In their mission to protect and promote public health, scientists at the FDA increasingly rely on innovative techniques on High Performance Computing (HPC) platforms for processing exponentially growing data in AI/ML/DL, Bioinformatics, Modeling & Simulation. Thousands of CPUs can be marshaled to process data on a scale and at speeds unthinkable in the recent past.
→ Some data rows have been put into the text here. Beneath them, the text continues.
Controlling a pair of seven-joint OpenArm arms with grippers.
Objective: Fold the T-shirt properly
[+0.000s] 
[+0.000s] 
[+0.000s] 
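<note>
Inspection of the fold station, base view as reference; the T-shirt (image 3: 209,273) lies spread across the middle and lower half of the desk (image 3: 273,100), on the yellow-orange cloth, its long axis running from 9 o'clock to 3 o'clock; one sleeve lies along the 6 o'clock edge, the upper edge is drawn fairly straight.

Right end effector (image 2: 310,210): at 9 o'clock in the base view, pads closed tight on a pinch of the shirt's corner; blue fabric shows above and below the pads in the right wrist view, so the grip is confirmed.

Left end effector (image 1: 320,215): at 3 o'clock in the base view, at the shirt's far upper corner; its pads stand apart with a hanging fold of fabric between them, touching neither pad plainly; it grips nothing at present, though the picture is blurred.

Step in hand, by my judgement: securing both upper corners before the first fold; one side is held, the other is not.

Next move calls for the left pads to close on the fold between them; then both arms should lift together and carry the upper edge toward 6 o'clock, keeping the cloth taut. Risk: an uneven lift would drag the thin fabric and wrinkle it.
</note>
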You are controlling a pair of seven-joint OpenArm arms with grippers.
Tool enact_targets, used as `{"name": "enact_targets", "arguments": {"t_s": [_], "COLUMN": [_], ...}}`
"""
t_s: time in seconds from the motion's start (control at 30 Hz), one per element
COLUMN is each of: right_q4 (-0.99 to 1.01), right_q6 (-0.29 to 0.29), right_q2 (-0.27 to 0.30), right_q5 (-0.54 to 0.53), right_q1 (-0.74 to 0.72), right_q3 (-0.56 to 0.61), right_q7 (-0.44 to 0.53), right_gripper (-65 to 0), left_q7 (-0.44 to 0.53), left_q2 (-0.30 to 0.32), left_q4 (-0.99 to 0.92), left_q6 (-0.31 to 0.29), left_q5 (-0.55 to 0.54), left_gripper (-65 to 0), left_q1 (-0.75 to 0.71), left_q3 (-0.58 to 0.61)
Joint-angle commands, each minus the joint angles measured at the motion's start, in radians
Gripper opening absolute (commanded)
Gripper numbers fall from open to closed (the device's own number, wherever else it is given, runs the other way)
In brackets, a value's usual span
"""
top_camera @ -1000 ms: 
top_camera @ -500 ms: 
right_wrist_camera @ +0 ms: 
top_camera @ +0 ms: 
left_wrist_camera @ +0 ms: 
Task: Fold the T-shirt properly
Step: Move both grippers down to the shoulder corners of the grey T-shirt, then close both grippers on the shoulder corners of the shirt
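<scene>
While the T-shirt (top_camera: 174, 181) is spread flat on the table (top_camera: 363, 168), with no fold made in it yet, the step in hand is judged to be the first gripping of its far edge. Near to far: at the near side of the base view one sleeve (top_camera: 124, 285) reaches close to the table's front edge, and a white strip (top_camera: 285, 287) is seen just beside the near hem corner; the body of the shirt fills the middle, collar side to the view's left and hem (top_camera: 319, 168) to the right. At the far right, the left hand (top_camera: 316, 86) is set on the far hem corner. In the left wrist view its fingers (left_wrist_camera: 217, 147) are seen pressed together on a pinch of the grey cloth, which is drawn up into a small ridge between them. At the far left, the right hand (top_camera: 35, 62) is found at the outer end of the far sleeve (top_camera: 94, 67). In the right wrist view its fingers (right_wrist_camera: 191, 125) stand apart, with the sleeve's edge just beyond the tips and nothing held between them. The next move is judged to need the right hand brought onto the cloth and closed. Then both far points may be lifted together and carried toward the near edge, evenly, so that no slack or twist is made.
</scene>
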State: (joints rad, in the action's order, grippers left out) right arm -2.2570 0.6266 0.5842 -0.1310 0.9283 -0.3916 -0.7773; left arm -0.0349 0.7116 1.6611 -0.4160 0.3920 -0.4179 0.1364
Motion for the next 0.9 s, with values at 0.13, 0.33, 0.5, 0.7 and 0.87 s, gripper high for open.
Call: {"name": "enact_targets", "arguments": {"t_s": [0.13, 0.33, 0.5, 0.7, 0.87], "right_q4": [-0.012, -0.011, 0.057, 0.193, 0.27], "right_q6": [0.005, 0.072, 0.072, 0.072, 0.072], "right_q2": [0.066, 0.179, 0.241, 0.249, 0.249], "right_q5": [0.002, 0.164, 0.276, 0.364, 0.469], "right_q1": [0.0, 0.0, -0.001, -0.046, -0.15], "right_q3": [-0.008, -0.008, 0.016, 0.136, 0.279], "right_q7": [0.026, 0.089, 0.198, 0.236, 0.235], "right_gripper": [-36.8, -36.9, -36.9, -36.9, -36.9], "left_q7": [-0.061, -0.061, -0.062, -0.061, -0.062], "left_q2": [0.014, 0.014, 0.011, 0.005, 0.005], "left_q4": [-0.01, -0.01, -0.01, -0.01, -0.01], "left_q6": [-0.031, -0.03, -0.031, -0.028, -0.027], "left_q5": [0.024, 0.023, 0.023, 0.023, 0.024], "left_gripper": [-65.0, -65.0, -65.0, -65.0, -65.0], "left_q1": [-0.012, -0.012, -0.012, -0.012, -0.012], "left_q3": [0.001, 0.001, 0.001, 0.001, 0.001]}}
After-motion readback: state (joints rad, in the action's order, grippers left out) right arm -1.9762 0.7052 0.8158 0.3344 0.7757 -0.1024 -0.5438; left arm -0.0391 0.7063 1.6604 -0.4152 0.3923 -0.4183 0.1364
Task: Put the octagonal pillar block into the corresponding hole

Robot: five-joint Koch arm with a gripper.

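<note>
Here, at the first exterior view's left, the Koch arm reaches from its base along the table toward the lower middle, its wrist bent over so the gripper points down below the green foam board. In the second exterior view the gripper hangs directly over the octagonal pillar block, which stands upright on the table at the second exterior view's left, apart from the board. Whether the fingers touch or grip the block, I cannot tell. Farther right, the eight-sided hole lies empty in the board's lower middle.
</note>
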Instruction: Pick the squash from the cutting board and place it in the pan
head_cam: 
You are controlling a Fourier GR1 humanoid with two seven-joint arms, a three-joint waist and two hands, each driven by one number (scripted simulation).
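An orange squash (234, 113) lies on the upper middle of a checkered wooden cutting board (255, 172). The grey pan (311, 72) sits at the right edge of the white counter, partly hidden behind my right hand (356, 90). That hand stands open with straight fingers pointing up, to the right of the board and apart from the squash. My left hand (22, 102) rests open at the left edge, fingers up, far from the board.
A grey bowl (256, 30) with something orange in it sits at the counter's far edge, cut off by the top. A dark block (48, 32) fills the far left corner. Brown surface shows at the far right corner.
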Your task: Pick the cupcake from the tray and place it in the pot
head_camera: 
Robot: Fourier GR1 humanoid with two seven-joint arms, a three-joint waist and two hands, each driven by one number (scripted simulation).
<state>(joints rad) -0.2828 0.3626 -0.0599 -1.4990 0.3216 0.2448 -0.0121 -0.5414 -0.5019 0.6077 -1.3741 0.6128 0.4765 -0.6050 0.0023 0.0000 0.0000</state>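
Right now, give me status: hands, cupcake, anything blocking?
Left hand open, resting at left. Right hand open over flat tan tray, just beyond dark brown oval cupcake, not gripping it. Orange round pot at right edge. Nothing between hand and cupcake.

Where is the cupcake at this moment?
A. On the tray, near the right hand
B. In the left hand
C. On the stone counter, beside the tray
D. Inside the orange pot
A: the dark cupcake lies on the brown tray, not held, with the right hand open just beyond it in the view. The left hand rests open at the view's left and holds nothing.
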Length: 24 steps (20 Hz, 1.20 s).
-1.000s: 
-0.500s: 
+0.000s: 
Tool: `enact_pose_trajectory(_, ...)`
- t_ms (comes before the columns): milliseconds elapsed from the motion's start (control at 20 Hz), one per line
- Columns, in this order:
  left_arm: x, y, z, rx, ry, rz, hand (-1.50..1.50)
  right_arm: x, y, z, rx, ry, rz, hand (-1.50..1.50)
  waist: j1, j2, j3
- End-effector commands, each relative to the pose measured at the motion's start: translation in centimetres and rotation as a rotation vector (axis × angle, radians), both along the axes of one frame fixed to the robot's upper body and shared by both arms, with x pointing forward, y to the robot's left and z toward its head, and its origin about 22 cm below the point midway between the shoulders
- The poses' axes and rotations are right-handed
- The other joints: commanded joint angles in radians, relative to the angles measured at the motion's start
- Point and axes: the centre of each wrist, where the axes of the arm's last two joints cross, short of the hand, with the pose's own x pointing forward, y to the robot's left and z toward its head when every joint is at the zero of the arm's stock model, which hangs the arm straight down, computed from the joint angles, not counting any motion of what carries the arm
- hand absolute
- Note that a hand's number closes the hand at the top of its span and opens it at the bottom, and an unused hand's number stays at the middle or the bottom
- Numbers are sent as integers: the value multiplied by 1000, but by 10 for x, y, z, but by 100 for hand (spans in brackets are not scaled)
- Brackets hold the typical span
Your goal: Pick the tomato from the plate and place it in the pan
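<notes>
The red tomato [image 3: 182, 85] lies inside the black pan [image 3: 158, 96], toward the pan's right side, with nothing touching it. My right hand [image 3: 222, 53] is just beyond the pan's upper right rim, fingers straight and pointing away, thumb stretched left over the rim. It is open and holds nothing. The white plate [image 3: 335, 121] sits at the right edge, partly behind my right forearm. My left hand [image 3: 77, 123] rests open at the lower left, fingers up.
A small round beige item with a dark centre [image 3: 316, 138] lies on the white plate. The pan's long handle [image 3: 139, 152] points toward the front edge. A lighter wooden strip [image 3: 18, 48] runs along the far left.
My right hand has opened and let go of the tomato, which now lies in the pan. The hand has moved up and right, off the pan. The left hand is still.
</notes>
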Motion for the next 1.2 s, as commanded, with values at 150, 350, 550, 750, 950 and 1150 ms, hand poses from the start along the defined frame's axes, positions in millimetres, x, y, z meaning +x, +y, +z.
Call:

However, the traditional techniques for processing large data sets are not adequate anymore and may overwhelm even massively parallel super computers – HPC clusters. 

Purpose

To overcome the problems associated with traditional computational techniques through efficient parallelization of data and computing and reduce the overall computation time needed for processing large data sets. 

Methodology

Data is partitioned into smaller subsets and grouped using a Hierarchical Data Format 5 files and massively parallel supercomputing techniques are applied to large scale computations such as a scalable genome analysis pipeline to fully automate Next Generation Sequencing data processing.

Results

Applying the methodologies for processing large data sets reduced the processing times from years to days. For example, the scalable genome analysis pipeline implementation reduced a week of computation to less than 6 hours. Likewise, applying these techniques to a deep learning neural network processing the CAMELYON datasets containing 399 whole slide digital pathology images reduced the theoretical processing time of 18 years on a single CPU or 30 days on a single GPU to less than 45 hours on an HPC cluster of over 4,000 CPU cores.

Conclusion

Important benefits of our big data methodologies include: broadening the range of investigations that can be performed in silico; increasing the speed of innovation; and potentially improving confidence in devices and drug regulatory decisions using novel evidence obtained through efficient big data processing.